— Tu trouves ? Moi j’haïs ça, j’me sens dégueue.
— On devrait pas se sentir dégueue. Ça fait partie de nous, non ? d’être liquides et sécrétions.
— Bon bon bon.
— Quoi ? C’est vrai, non ? On peut pas changer ça.
— Ça peut quand même m’énerver.
— Ça sert à quoi ?
— J’sais pas. Je m’en fous un peu, honnêtement. Tant mieux pour toi si ça t’aide, d’être fataliste…
— ben là, fataliste…
— Moi, j’voulais juste dire que j’trouve c’est inconfortable d’être plein d’sueur dégueulasse, j’vois pas comment j’pourrais aimer ça.
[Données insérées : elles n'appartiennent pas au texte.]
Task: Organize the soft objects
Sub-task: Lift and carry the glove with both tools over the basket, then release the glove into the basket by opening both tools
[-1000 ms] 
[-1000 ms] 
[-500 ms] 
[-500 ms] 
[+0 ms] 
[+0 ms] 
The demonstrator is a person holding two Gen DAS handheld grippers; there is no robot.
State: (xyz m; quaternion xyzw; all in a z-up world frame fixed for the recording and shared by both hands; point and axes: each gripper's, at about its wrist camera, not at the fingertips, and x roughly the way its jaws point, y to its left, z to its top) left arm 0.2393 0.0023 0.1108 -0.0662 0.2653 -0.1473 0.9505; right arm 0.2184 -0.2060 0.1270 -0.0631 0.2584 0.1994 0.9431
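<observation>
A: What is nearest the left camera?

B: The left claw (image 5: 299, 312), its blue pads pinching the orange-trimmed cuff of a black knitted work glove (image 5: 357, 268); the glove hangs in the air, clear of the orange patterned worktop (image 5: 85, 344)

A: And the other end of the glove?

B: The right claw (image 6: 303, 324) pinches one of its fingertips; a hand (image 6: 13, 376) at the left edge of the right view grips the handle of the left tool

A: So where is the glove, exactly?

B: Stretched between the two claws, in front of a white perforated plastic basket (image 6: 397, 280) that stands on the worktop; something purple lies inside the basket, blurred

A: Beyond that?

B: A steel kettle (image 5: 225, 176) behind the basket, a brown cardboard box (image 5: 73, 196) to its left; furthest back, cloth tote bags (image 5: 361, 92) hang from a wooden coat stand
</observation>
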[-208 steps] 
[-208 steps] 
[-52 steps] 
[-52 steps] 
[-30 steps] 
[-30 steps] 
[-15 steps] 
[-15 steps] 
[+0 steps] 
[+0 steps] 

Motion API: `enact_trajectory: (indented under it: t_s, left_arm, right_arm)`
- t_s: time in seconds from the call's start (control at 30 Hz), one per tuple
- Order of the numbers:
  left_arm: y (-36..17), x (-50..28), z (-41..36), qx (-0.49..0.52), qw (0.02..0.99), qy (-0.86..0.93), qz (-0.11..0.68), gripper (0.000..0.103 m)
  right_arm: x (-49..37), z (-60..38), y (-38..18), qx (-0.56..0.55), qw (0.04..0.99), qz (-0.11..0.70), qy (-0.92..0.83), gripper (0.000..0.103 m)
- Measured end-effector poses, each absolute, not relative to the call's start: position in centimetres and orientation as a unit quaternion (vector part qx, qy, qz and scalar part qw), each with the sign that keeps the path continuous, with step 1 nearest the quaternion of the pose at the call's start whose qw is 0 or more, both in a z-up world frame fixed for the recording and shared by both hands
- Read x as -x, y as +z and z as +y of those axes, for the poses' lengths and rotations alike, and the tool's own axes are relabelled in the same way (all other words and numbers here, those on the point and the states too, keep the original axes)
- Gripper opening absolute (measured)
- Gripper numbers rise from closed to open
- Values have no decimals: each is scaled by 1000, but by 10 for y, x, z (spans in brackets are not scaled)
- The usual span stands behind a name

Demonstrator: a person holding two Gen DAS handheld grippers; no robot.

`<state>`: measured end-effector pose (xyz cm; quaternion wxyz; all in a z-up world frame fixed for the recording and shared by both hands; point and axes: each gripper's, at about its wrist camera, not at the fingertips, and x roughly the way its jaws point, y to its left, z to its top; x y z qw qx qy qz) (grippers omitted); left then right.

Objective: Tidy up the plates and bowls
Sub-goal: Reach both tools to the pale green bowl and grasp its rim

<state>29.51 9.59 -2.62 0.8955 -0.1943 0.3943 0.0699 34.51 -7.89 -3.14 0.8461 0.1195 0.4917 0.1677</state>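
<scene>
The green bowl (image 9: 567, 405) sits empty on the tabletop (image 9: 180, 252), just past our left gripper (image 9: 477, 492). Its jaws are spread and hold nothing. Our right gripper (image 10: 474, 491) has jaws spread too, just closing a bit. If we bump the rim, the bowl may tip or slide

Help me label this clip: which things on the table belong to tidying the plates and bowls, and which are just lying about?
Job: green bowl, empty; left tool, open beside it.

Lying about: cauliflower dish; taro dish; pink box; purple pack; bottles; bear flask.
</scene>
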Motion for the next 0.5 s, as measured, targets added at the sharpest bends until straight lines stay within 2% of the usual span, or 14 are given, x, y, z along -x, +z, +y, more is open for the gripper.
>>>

— Mais tu pourrais mieux le supporter en te disant que tu dois être ça. Comment t’en parles, t’aimerais que ça existe juste pas ; tu voudrais être — tu voudrais choisir — autre chose qu’un corps qui ruisselle d’eau ou de sang… Mais c’est ce que t’es, entre autres : de l’eau, du sang. Dans le sens que tu peux pas changer ça, non ? On peut pas, non ? Pas ces trucs-là, messemble… Faut qu’on arrête de pas aimer des trucs qui existent malgré nous, pis plutôt les aimer pour en faire des choses puissantes ! Y’é là, le choix ; choisir de jouir de jambes, mettons, plus faibles que les autres ; choisir de jouir de voler ; choisir de jouir de tes yeux ; ça te rend toi…
— tss…
— Si on s’y consacre, on découvre que ça peut être tellement efficace, que c’est pas des tares ! Ces « défauts »-là font de nous des gens uniques, j’pense, j’me dis, c’est des expériences inédites, personnelles et fortes, créatrices ! Toi tu penses que suer, ça rend ton corps défectueux, alors qu’au contraire, ça le rendre vivant et capable, propre à toi ! On peut-tu en—
— Voyons, ça va ? choisir pour moi ce que j’pense ! J’me sens juste inconfortable, avec toute cette sueur-là, arrête ! J’peux-tu juste dire ça ? On peut-tu s’en tenir à ça ? Est-ce que je peux être insatisfaite, rêver d’une vie mieux, simplement, pis être bien là-dedans, dans l’insatisfaction ? En ce moment, tu t’prends pour un orateur, c’est gossant.
Elle se tait, et moi aussi ; Europe a maintenant les pupilles qui se tordent en faisceaux orange. Souvent, ça, ça arrive quand on a raison pour elle, qu’elle le sait, qu’elle s’en trouve confuse — peut-être plus « embarrassée », mais ce n’est pas exactement ça non plus, je n’ai pas encore les bons mots pour nommer ces yeux-là.
J’essaie de les comprendre, les yeux d’Europe, sans trop extrapoler ni décider pour elle, même si, au fond, c’est elle qui m’a aménagé cette place intime. Car ses yeux changent, s’expriment selon ses humeurs, qu’Europe elle-même souvent peine à comprendre. Elle agit d’instinct, qu’elle dit, avant même d’essayer de mettre des mots sur ses pensées. Alors son corps parle pour elle ; et parfois, ses yeux s’effacent tout à fait, et on sait impérieusement, lorsqu’on la connaît bien, qu’elle se sent curieuse ; et une autre fois, ses pupilles brillent d’une lueur mauve, ce qui dénote une jalousie. C’est injuste, qu’on se dit les trois avec Sarah : les autres qui la côtoient, ne serait-ce que vaguement, auront toujours une longueur d’avance sur ce qu’elle pense et sait. À moi son ami (que le terme nous appauvrit !), elle m’a demandé de tenir une sorte de registre des variations de ses yeux et de lui en faire part. Mais je dois savoir doser, je dois savoir sentir — subodorer — les bons moments pour la renseigner. Depuis qu’elle m’a aménagé cette place de confiance, souvent je me confonds dans les limites et je parle pour elle, et trop, et inadéquatement, comme ce soir, où je cherche à lui interpréter son propre sentiment, où là mes lèvres brûlent de dire j’ai raison en fin de compte, je vois tes yeux, je sais ce que ces faisceaux orange virevoltants veulent dire. Mais c’est elle qui a raison, ultimement : je n’ai pas à décider d’elle pour elle. Je le sais bien, je comprends ça ; moi non plus, je n’aime pas quand on me nomme. Et pourtant avec Europe, je le fais ; et c’est correct peut-être, parce qu’elle le veut bien, mais jusqu’à quel degré…
Ce soir, mon amie baisse les yeux. Elle sait que j’y ai vu trop de choses et elle doit être triste, d’un regard bleu presque noir et maculé ; mais elle le dérobe en le baissant, pour me le cacher sans doute, que je ne le saisisse pas.